Après avoir entendu, sur les motifs dudit projet, les orateurs du Gouvernement et le rapport de sa commission spéciale nommée dans la séance du 14 de ce mois; l'adoption ayant été délibérée au nombre de voix prescrit par l'article 56 du sénatus-consulte organique du 16 thermidor an X,

Décrète ce qui suit :

Art. 1er. A l'avenir et à compter de la fin de la session qui va s'ouvrir, la discussion préalable des lois qui est faite par les sections du Tribunat, le sera, pendant la durée de chaque session, par trois commissions du Corps législatif, sous le titre :

La première, de commission de législation civile et criminelle;

La seconde, de commission d'administration intérieure ;

La troisième, de commission des finances.

Art. 2. Chacune de ces commissions délibérera séparément et sans assistants; elle sera composée de sept membres nommés par le Corps législatif, au scrutin secret et à la majorité absolue des voix.
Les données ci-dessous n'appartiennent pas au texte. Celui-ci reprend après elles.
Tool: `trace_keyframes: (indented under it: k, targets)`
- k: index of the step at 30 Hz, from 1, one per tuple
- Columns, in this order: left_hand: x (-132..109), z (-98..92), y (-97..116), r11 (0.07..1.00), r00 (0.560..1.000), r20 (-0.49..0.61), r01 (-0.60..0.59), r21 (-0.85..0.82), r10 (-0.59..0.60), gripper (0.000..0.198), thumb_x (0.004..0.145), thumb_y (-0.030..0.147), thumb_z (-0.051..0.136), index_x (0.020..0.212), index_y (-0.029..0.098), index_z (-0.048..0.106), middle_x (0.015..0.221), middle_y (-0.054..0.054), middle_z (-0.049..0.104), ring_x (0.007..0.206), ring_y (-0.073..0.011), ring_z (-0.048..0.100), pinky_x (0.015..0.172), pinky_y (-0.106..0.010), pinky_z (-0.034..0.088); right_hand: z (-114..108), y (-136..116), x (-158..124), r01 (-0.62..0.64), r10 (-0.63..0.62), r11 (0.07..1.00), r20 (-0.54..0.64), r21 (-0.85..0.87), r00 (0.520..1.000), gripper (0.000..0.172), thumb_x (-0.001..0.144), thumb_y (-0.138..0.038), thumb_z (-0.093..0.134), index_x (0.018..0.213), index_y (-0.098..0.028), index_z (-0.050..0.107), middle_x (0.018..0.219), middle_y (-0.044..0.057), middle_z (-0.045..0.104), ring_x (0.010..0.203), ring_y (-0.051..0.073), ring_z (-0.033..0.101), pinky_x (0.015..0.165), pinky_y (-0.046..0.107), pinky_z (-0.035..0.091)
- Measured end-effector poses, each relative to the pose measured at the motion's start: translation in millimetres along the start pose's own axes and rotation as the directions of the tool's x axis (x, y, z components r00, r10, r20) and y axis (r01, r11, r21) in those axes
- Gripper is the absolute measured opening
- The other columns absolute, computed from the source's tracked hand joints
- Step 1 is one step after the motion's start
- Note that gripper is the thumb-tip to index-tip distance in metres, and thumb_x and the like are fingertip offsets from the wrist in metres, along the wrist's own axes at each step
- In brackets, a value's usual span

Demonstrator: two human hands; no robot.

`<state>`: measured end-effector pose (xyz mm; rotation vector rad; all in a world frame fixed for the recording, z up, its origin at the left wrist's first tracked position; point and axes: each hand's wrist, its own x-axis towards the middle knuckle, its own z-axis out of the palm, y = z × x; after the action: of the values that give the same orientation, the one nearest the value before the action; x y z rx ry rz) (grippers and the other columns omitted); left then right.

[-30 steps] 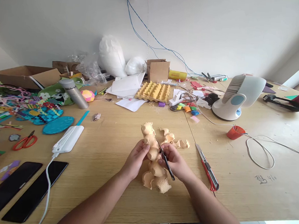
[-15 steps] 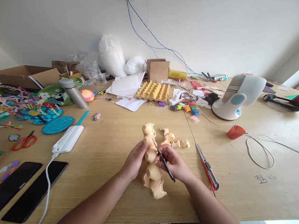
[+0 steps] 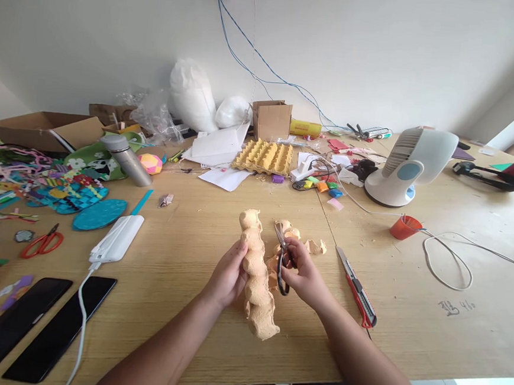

Le président sera nommé par l'EMPEREUR, soit parmi les membres de la commission, soit parmi les autres membres du Corps législatif.

Art. 3. La forme du scrutin sera dirigée de manière qu'il y ait, autant qu'il sera possible, quatre jurisconsultes dans la commission de législation.

Art. 4. En cas de discordance d'opinions entre la section du conseil d'Etat qui aura rédigé le projet de loi, et la commission compétente du Corps législatif, l'une et l'autre se réuniront en conférences, sous la présidence de l'archichancelier de l'empire, ou de l'architrésorier, suivant la nature des objets à examiner.

Art. 5. Si les conseillers d'Etat et les membres de la commission du Corps législatif sont du même avis, le président de la commission sera entendu, après que l'orateur du conseil d'Etat aura exposé devant le Corps législatif les motifs de la loi.

Art. 6. Lorsque la commission se décidera contre le projet de loi, tous les membres de la commission auront la faculté d'exposer, devant le Corps législatif, les motifs de leur opinion.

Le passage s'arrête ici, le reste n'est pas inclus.